Pode-se perceber que para os velhos, o passado não permaneceu como passado, mas mudou como hoje é o seu presente. Houve mudanças significativas na modernidade, e o velho faz parte delas. Bosi (1987), ao relevar as lembranças dos velhos como um dado significativo do mundo social, demonstra que estes sujeitos exercem uma função primordial na e para a sociedade. Nesse sentido, o velho passa a ter um papel na construção da memória coletiva do seu grupo, fortalecendo assim seus elos e reconstruindo sua identidade, tarefa fundamental na formação dos papéis e dos sujeitos sociais.

Mas, mesmo assim, podemos perguntar o que significa elaborar o passado para o velho? Qual a importância dos papéis econômicos para ele atualmente, considerando que a memória não é somente um objeto de estudo, mas também tem uma tarefa ética? Para o velho, pressupomos que consiste em preservar a memória, em salvar o desaparecido, o passado, em resgatar, com suas tradições, a sua vida, sua fala, seus papéis sociais e as imagens que ele trouxe para o seu presente. Ainda,

cabe notar que a preocupação com a memória, mesmo que seja tão antiga como a poesia homérica, assume hoje traços muito específicos. Diz Gagnebin (2006, p. 97): “é justamente porque não estamos mais inseridos em uma tradição da memória viva, oral, comunitária e coletiva”.

Para o velho, o reviver das histórias e dos fatos que contribuíram para o seu enraizamento e a para a permanência dos seus papéis no mundo contemporâneo, decorre assim, de uma consciência coletiva que ele mantém com o grupo de pertencimento, e, conforme aponta Halbwachs (2006), esta consciência coletiva “está constantemente presente nas pessoas, inclusive na evocação da memória”. No entanto, para que um fato seja evocado pelo velho e que este fato seja a reconstrução de seu passado, ou dos papéis que ele manteve em seu passado, mas que agora no presente ganham novo sentido, o velho, pode continuar retendo-os, mesmo que não façam mais parte da tradição, porque suas lembranças não estão em um ponto determinado de sua memória, mas sim constantemente reconstruídas em sua evocação, pela memória viva, oral, comunitária e coletiva do grupo social.

Assim para Bergson (1990, p. 31)

A memória sob estas duas formas, enquanto recobre com uma camada de lembranças um fundo de percepção imediata, e também enquanto ela contrai uma multiplicidade de momentos, constitui a principal contribuição da consciência individual na percepção.

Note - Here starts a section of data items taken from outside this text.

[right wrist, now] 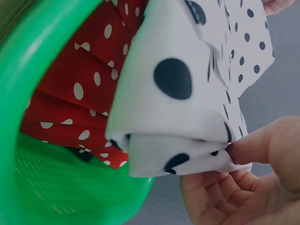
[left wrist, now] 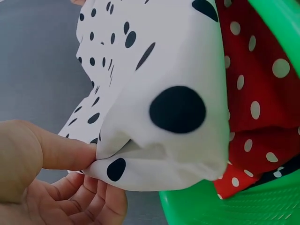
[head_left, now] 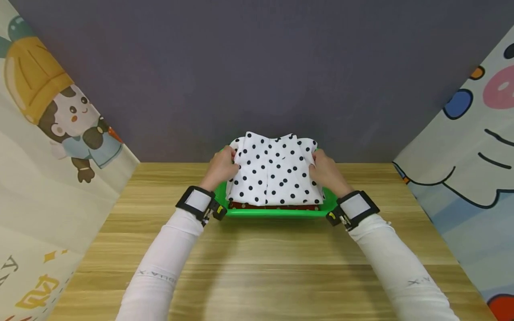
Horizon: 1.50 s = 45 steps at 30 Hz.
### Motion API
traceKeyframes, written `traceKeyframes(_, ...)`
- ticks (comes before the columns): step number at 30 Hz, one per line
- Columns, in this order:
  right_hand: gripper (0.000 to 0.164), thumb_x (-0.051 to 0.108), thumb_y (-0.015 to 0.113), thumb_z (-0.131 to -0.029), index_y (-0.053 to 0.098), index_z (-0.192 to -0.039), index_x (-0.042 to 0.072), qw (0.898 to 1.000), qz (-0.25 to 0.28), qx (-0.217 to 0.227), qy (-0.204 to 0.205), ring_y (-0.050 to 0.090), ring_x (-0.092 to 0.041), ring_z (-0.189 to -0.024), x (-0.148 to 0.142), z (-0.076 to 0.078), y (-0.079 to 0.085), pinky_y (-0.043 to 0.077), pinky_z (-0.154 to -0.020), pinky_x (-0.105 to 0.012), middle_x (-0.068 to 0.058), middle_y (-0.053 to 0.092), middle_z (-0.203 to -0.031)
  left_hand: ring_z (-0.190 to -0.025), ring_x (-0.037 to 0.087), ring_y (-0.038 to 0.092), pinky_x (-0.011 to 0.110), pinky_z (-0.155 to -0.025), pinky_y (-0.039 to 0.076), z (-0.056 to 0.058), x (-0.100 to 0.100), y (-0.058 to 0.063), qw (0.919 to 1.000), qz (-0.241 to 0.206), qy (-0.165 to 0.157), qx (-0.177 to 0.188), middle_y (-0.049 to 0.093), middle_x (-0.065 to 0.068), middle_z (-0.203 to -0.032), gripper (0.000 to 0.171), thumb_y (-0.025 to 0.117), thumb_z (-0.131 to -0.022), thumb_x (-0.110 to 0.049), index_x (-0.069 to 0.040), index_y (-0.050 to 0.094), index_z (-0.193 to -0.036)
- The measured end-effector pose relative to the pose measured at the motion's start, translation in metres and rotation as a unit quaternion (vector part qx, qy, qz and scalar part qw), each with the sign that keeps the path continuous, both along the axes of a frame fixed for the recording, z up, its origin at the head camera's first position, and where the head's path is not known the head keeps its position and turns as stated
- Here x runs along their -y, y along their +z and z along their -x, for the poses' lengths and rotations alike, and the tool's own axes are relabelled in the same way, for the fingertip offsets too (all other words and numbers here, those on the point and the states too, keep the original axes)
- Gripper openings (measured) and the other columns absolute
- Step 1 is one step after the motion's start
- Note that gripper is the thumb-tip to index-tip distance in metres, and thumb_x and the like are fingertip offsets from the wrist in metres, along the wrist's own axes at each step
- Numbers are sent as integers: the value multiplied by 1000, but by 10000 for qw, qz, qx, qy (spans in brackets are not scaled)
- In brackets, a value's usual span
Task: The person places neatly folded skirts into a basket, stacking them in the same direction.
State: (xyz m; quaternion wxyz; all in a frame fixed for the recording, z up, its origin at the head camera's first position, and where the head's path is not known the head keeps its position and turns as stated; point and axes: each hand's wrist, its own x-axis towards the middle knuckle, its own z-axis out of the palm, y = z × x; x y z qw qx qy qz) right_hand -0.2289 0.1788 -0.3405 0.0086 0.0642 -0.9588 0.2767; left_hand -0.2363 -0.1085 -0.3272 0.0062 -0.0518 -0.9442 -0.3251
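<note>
A white cloth with black polka dots [head_left: 273, 171], folded in layers, is held over a green basket [head_left: 277, 213]. My left hand [head_left: 221, 168] pinches its left edge between thumb and fingers, as the left wrist view shows close up. On the opposite edge, my right hand [head_left: 327, 173] pinches the cloth the same way. Beneath it, a red cloth with white dots [left wrist: 255, 93] lies inside the basket. In the right wrist view the red cloth [right wrist: 79, 84] shows beside the basket's green rim [right wrist: 47, 79]. What kind of garment the white cloth is, I cannot tell.
The basket stands at the back of a wood-grain table [head_left: 257, 267], close to a dark grey wall [head_left: 257, 67]. Printed cartoon curtains hang on the left [head_left: 48, 178] and on the right [head_left: 462, 187]. A bit of black cloth [left wrist: 276, 172] peeks from under the red one.
</note>
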Motion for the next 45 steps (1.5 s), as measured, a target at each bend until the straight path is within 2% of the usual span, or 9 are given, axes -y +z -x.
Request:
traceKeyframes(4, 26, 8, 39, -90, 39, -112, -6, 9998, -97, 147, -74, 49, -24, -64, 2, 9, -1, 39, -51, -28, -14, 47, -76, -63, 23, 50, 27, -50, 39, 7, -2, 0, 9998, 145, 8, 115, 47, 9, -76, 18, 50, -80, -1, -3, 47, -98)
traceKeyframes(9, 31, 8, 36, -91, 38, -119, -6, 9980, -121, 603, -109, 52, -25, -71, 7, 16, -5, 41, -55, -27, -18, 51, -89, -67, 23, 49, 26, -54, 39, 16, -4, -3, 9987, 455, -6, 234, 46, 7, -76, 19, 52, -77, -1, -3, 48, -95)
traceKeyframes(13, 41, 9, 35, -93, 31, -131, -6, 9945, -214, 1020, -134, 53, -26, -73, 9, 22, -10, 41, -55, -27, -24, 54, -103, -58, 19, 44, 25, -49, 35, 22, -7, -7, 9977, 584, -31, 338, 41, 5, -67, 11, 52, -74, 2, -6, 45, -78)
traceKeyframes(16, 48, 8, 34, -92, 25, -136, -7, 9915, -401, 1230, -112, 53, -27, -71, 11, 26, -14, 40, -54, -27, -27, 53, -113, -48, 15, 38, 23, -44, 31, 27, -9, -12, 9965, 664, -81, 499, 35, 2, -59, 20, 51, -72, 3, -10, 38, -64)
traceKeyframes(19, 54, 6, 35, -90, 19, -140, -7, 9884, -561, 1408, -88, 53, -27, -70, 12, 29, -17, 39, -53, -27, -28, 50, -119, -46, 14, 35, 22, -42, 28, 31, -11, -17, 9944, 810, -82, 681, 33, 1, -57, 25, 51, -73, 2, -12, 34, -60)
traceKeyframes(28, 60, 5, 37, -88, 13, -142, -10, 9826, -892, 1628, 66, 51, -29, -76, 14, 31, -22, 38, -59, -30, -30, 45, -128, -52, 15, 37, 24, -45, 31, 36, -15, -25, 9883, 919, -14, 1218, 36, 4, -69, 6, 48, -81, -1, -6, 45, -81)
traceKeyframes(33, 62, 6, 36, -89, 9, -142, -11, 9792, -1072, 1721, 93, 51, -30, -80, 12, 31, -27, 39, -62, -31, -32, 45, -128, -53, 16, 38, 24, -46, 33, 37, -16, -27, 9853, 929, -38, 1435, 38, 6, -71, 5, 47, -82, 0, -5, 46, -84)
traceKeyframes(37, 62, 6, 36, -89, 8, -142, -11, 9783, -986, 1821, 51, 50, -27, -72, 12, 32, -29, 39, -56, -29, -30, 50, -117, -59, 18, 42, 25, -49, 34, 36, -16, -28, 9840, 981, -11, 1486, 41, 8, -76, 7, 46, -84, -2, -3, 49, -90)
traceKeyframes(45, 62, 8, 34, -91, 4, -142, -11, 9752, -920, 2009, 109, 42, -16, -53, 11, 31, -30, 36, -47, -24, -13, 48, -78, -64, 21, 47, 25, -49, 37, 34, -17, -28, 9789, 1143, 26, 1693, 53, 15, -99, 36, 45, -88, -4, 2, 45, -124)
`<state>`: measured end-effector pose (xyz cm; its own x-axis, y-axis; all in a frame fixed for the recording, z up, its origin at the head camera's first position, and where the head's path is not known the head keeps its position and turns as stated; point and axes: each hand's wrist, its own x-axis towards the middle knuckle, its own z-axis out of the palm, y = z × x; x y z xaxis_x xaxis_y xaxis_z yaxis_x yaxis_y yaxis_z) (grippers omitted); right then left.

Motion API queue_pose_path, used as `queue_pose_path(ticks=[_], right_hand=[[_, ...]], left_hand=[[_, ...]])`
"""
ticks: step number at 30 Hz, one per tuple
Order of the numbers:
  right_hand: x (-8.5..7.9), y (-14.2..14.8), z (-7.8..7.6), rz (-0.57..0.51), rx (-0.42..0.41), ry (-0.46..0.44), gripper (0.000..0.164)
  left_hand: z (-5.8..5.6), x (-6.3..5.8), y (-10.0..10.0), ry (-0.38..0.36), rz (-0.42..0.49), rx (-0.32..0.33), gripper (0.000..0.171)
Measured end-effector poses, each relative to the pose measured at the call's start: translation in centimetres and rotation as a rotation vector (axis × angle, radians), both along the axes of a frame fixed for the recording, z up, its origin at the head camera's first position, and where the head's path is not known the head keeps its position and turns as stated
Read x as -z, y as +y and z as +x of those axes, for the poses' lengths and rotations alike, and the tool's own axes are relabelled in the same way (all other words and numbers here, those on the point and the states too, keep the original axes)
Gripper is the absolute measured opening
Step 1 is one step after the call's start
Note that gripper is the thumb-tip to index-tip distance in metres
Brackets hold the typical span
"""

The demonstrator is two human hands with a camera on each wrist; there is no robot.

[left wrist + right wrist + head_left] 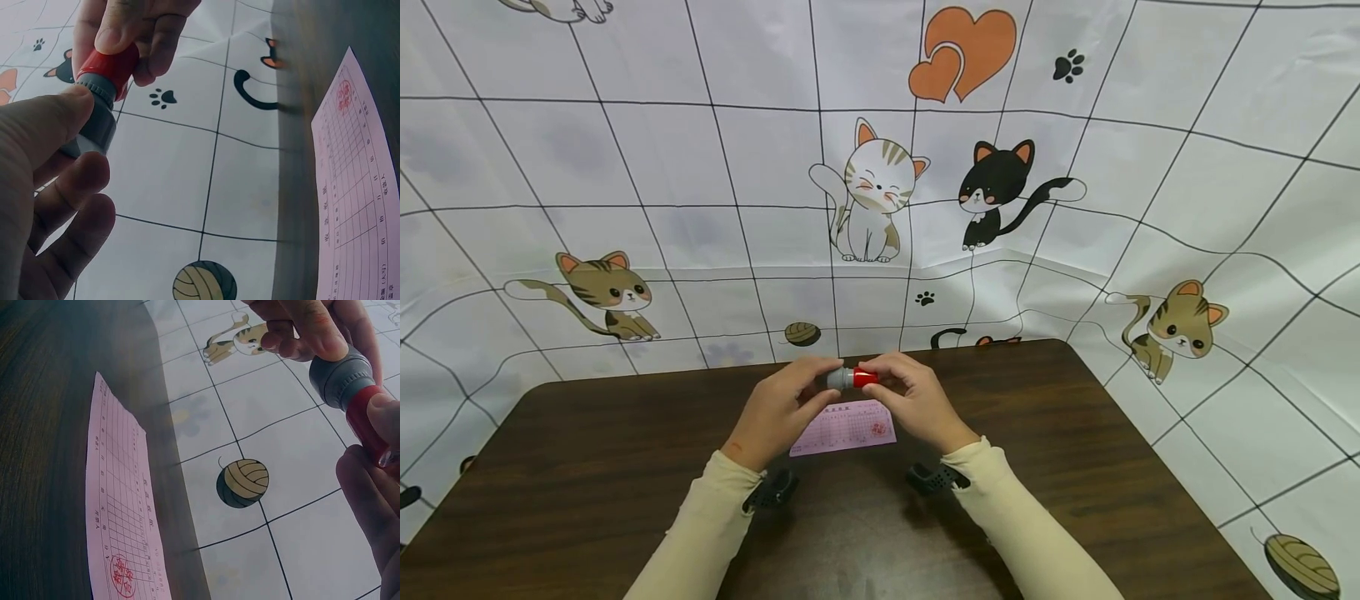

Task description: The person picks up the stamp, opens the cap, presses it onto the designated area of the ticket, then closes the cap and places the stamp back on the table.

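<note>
A small round stamp point(853, 378) with a grey end and a red end is held sideways above the far half of the table. My left hand point(781, 410) pinches its grey part point(99, 122) between thumb and fingers. From the other side, my right hand point(919, 400) grips the red part point(365, 415). The two parts are joined at a ribbed grey collar. Just below the hands lies a pink printed slip point(842, 429) with a grid and a round red seal mark near its right end. My left fingers cover its upper left corner in the head view.
The dark wooden table point(625, 467) carries the slip. Behind and to the right hangs a white sheet point(760, 167) with black grid lines and cartoon cats, close to the table's far edge. Dark bands are on both wrists.
</note>
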<state>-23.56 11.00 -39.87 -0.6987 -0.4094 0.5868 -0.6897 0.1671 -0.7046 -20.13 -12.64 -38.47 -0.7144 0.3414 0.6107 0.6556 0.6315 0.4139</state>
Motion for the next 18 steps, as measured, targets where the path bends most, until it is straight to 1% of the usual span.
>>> queue_pose_path(ticks=[4, 9, 14, 18], right_hand=[[0.04, 0.17, -0.05, 0.006, 0.002, 0.003, 0.028], [-0.11, 0.34, -0.04, 0.013, 0.014, -0.005, 0.029], [-0.35, 0.44, -0.2, 0.016, 0.026, -0.022, 0.028], [-0.41, 0.48, -0.35, 0.02, 0.02, -0.032, 0.028]], left_hand=[[-0.05, 0.16, 0.11, -0.017, -0.009, 0.005, 0.047], [0.01, 0.28, 0.18, -0.012, 0.005, -0.009, 0.045], [-0.06, 0.33, 0.25, -0.009, 0.026, -0.012, 0.047], [-0.14, 0.51, 0.07, -0.026, 0.027, -0.016, 0.049]])
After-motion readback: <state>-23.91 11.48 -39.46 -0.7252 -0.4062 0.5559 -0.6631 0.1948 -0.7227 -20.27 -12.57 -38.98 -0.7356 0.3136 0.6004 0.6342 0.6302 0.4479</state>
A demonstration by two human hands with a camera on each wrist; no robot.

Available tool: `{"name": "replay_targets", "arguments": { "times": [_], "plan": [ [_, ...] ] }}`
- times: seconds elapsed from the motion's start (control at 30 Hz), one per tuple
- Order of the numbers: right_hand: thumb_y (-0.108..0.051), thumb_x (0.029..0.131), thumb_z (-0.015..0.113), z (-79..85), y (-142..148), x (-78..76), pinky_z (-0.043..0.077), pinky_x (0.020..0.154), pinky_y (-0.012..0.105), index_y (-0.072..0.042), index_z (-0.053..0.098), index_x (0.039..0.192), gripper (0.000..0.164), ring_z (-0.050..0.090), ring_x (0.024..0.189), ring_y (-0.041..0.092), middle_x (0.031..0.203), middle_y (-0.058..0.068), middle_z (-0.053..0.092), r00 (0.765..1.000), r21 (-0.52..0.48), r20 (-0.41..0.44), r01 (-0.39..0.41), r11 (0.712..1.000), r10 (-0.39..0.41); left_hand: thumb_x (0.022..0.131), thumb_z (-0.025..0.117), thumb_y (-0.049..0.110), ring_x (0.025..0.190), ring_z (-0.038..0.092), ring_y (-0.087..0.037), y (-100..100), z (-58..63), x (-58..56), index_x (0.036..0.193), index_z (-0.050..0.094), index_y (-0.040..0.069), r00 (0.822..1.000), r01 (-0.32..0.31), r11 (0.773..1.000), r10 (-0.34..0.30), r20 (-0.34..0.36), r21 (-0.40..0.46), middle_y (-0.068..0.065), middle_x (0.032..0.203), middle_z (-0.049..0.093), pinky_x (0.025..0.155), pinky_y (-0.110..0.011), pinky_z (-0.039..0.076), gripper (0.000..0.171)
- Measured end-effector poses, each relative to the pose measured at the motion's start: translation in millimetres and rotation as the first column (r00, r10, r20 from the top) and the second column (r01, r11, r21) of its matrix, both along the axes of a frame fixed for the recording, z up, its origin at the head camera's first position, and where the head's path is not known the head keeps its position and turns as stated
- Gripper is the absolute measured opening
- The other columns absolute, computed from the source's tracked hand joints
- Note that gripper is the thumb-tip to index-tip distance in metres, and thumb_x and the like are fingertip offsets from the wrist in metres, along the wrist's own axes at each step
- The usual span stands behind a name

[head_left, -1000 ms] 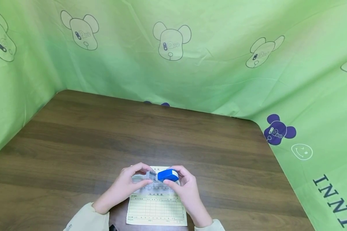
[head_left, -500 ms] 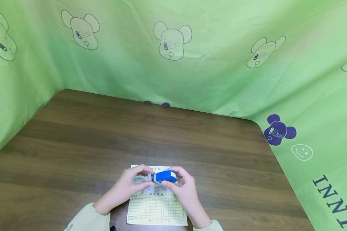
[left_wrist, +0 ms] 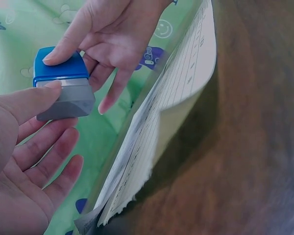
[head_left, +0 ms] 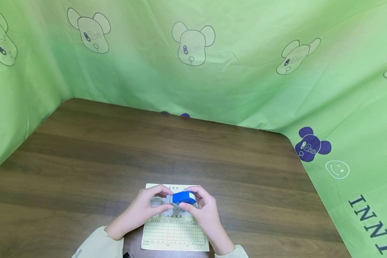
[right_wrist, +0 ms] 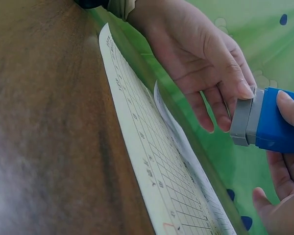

Concluindo, através da percepção imediata do presente, o velho reencontra o passado, mas a memória coletiva é pautada na continuidade do presente, e está constantemente evocada na construção dos papéis que ele manteve do seu passado e que trouxe também para o seu presente, com o grupo de pertencimento na base da formulação de sua identidade. E, assim, ao evocar suas lembranças, suas percepções que em seu passado passaram por significativas trocas, o velho constrói para si e com o outro sua identidade no presente, fruto de seu tempo e de sua memória. Mesmo que os papéis não estejam mais presentes em suas práticas e experiências, ele conserva a tradição do lento aprendizado que veio traçando na sua história.